# Erz sammeln



## Sandroca (18. Dezember 2006)

Hallo Zusammen,

gibt es ein Gebiet in dem ich mit Lvl 40 gut Erze sammeln kann ohne Gefahr zu laufen permanent zu sterben?

Gruss,
Sandro


----------



## mojitoto (18. Dezember 2006)

Hi Sandroca,

hierfür müsste man erst einmal wissen, welche Erze Du sammeln willst / kannst. Kupfer und Zinn kannst Du bspw. in den Startgebieten farmen, da können Dir die Mobs nicht wirklich Schaden zufügen.  
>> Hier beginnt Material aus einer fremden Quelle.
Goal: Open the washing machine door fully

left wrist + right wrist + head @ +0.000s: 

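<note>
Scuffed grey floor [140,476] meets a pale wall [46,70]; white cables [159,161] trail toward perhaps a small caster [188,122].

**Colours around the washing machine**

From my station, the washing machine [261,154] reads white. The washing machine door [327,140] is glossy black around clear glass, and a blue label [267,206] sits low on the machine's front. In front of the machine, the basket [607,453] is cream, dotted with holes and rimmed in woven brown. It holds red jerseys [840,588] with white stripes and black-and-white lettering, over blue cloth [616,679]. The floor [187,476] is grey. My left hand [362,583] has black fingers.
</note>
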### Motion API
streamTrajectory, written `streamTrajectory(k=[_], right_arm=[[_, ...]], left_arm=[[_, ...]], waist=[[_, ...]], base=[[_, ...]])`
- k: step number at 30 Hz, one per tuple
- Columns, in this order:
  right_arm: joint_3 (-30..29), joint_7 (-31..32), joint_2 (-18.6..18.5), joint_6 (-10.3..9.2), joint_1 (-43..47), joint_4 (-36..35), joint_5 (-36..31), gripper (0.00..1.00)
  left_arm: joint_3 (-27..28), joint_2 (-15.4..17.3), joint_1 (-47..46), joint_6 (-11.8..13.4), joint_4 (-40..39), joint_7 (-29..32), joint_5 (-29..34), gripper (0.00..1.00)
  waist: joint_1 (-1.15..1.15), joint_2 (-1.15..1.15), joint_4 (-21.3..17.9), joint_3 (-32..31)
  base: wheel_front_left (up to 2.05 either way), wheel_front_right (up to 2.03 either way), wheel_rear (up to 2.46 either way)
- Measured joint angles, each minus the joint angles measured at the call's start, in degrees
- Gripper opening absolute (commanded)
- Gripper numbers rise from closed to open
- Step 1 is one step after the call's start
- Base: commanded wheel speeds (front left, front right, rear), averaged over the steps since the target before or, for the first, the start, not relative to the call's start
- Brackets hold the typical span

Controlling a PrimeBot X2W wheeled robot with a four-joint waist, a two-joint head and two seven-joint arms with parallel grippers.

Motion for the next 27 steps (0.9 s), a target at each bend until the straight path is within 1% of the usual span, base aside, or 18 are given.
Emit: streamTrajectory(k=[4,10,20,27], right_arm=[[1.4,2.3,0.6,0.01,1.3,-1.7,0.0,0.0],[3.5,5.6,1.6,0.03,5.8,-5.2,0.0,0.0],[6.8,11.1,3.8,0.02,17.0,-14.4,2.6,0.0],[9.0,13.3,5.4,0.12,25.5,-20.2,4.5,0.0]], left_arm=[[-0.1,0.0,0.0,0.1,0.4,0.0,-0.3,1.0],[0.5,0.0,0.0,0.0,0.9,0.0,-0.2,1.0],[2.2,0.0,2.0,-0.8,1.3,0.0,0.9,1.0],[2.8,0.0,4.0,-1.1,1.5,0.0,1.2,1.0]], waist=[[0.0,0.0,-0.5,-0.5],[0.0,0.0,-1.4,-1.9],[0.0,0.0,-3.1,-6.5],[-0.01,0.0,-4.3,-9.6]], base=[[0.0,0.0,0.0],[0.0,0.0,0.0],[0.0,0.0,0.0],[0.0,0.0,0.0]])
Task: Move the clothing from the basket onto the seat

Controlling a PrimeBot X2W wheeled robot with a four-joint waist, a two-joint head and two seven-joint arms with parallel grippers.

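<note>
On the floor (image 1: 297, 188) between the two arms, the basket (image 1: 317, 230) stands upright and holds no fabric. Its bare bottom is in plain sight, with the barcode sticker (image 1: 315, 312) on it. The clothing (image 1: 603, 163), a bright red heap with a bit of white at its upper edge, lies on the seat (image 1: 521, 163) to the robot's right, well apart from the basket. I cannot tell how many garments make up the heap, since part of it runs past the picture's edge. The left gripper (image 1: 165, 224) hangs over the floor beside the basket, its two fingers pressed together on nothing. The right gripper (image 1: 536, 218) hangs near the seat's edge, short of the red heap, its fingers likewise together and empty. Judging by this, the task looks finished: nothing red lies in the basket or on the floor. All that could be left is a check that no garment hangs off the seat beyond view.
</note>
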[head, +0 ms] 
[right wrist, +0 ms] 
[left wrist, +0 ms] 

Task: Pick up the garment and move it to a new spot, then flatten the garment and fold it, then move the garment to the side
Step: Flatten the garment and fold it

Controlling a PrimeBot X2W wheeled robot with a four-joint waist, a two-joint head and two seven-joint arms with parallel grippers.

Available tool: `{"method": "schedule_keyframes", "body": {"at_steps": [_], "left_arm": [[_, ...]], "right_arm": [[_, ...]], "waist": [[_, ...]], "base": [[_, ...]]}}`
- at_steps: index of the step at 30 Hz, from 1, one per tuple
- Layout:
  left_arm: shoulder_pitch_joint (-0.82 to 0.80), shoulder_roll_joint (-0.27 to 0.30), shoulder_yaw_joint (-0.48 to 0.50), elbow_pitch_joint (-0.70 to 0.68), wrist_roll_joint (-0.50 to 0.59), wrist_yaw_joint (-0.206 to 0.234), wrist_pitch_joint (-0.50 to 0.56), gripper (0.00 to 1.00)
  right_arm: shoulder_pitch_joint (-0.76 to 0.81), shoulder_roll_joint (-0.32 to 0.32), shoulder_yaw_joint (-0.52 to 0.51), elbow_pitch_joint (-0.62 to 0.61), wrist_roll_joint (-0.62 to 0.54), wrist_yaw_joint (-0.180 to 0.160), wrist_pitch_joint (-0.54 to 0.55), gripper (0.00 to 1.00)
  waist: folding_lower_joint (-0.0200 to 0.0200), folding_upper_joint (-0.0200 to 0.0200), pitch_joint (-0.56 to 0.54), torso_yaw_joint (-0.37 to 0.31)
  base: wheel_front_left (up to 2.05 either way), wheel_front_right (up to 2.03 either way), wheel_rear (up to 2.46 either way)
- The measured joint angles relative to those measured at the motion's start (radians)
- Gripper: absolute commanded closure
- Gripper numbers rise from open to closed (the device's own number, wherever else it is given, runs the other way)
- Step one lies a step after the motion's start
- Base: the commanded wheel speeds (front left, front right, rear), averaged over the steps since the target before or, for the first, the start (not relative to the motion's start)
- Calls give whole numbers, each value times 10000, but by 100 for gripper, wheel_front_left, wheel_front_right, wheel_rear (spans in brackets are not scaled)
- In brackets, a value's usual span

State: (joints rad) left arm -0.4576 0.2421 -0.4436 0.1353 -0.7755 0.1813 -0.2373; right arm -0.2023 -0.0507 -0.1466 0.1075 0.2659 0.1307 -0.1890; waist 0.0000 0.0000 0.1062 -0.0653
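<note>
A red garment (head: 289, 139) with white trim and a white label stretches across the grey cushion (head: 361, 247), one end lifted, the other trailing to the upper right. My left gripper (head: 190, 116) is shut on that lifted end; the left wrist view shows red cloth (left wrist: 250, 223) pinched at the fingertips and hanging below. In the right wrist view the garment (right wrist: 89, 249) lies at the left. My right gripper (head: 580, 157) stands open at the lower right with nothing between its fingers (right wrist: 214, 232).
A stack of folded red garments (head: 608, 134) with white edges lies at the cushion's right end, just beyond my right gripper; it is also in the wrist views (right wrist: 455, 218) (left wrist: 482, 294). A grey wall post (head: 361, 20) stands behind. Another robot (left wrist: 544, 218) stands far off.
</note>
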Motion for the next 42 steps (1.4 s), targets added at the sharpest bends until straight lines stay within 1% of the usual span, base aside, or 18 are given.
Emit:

			Dieser Inhalt steht nur eingeloggten Mitgliedern zur Verfügung.
        

 


			Dieser Inhalt steht nur eingeloggten Mitgliedern zur Verfügung.
        

 


			Dieser Inhalt steht nur eingeloggten Mitgliedern zur Verfügung.
        

 

Allgemein würde ich aber sagen, dass Du (den entsprechenden Bergbauskill vorrausgestzt) auch immer in den Regionen farmen solltest, wo Du auch questest. Vom Farmen in Regionen mit "Totenkopf"-Mobs würde ich Dir abraten, es sei denn Du möchtest deinen Geistheiler besser kennenlernen. 
Für den Fall, dass dein Skill noch nicht reicht um in deinen Questgebieten zu farmen, würde ich Dir empfehlen deine früheren Regionen aufzusuchen und durch dortiges Farmen deinen Skill zu trainieren.

Grüße moji.


----------



## Sandroca (18. Dezember 2006)

Hallo Moji,

ausgehend von Eisenerz und höherwertig. Skill ist bist Echtsilber vorhanden. Meine Frage bezog sich auf eine Anhäufung von Sammelmöglichkeiten. Nur beim Farmen oder Questen zu Sammeln reicht leider nicht aus um Gewinn und Skill zu erarbeiten. Z.B. für die Rüstungs Spezialisierung brauchst man über 100 Barren Mithril die nur schwer im Vorbeigehen zu Sammeln sind. 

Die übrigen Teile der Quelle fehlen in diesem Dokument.